Restate, word for word, the lines from the opening line of the data through the line containing "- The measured", both included, and nothing else.
===== DATA SUPPLIED
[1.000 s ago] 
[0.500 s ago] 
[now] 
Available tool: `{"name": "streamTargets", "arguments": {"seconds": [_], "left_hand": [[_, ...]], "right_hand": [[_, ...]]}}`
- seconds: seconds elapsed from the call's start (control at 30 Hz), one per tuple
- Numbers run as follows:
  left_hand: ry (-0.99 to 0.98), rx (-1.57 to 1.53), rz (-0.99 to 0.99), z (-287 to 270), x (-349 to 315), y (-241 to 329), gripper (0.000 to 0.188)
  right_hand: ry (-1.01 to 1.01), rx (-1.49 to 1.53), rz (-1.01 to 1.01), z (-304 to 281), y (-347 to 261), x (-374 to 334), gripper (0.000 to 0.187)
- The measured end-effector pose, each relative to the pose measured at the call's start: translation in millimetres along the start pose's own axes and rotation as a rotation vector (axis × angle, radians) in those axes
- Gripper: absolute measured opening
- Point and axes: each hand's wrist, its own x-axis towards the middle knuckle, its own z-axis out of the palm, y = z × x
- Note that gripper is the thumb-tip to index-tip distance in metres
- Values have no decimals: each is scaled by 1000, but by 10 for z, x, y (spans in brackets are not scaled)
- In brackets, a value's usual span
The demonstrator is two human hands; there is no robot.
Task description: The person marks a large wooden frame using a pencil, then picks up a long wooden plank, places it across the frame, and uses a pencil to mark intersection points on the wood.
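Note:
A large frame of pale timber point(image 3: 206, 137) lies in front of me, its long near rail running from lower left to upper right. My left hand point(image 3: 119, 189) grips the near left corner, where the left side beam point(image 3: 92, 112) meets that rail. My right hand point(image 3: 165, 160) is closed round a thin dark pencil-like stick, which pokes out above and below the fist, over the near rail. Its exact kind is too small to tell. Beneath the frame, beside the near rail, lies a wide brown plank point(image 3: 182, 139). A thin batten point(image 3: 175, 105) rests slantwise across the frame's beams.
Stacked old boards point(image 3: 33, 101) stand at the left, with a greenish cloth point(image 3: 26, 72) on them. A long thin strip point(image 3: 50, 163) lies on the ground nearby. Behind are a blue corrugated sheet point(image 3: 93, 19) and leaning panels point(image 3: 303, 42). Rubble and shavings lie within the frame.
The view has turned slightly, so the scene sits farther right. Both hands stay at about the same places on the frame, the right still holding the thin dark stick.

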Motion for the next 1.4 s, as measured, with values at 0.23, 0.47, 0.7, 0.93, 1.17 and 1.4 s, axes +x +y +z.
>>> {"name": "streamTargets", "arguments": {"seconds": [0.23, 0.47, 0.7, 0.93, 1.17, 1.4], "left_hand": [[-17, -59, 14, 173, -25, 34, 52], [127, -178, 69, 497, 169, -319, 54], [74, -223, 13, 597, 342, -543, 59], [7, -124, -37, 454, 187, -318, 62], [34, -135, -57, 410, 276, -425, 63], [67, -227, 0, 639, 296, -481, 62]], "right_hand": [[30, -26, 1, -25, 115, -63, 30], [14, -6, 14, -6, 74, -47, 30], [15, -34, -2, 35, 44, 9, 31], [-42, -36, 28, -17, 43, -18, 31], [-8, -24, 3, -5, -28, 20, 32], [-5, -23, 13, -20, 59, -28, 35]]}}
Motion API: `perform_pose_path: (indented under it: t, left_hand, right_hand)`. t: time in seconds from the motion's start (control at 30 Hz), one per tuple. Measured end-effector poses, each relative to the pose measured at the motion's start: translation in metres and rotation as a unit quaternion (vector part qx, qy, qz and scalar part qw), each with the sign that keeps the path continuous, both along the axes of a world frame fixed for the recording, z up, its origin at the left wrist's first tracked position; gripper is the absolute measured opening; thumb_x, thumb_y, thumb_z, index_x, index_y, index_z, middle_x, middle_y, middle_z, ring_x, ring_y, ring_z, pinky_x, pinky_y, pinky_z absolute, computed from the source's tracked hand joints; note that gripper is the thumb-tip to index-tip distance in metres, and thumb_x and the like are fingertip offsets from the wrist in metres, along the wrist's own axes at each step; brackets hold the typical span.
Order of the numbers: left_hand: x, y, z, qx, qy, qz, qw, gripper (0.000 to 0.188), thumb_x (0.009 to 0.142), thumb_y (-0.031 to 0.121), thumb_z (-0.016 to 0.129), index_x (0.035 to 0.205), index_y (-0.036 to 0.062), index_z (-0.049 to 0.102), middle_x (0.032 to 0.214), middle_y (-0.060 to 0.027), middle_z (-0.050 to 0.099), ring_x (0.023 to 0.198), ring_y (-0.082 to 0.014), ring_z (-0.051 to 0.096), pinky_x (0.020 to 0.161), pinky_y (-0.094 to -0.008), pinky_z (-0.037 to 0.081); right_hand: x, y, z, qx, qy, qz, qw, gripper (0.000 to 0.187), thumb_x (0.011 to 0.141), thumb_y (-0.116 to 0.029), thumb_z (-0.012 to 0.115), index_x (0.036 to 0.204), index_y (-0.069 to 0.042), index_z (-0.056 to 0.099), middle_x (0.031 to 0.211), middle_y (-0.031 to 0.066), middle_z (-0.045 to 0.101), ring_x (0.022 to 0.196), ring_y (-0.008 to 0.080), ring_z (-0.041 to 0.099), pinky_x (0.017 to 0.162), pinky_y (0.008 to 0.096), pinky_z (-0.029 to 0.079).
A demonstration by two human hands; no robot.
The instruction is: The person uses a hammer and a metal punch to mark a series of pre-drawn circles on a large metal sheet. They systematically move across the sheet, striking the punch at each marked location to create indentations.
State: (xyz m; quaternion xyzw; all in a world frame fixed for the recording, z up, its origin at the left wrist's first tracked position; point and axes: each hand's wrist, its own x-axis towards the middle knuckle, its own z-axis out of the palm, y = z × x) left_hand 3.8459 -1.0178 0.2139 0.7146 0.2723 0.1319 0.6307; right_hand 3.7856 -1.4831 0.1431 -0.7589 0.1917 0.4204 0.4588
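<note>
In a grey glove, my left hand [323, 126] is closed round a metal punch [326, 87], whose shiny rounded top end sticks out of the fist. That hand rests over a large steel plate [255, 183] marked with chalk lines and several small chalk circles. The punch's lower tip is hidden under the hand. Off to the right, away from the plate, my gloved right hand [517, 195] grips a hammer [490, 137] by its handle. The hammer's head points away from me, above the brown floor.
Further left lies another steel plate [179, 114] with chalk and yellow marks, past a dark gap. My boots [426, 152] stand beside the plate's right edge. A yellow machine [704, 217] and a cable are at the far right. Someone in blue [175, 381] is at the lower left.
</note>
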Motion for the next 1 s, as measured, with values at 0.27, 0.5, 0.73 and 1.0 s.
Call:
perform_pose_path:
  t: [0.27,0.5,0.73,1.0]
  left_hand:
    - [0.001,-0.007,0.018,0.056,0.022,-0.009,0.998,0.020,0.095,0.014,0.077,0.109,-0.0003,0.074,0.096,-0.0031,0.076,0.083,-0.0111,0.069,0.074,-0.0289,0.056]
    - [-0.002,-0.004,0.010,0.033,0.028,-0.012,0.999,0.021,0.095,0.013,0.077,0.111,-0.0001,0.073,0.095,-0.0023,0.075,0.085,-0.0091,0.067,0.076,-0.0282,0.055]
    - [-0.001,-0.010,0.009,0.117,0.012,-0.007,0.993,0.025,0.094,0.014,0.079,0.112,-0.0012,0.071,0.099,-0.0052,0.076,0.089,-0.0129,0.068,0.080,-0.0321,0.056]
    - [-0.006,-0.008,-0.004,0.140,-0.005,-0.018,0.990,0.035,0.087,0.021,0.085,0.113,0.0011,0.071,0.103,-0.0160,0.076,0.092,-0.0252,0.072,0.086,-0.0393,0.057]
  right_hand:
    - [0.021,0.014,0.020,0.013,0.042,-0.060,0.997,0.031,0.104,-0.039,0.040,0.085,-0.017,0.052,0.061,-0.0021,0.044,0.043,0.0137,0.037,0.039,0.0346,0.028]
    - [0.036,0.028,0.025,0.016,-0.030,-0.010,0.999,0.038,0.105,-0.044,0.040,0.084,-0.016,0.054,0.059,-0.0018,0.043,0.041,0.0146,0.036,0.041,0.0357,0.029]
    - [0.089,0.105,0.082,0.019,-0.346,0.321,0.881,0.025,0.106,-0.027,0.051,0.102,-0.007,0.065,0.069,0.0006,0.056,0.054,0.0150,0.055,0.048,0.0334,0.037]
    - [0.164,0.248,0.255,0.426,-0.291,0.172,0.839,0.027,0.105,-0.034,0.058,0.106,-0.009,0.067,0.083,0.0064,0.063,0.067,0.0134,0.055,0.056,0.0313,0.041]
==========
* **OUTPUT OF THE EXERCISE**:
[1.000 s ago] 
[0.500 s ago] 
[now] 
Available tool: `{"name": "streamTargets", "arguments": {"seconds": [_], "left_hand": [[_, ...]], "right_hand": [[_, ...]]}}`
- seconds: seconds elapsed from the call's start (control at 30 Hz), one per tuple
- Numbers run as follows:
  left_hand: ry (-0.99 to 0.98), rx (-1.57 to 1.53), rz (-0.99 to 0.99), z (-287 to 270), x (-349 to 315), y (-241 to 329), gripper (0.000 to 0.188)
  right_hand: ry (-1.01 to 1.01), rx (-1.49 to 1.53), rz (-1.01 to 1.01), z (-304 to 281), y (-347 to 261), x (-374 to 334), gripper (0.000 to 0.187)
- The measured end-effector pose, each relative to the pose measured at the call's start: translation in millimetres along the start pose's own axes and rotation as a rotation vector (axis × angle, radians) in those axes

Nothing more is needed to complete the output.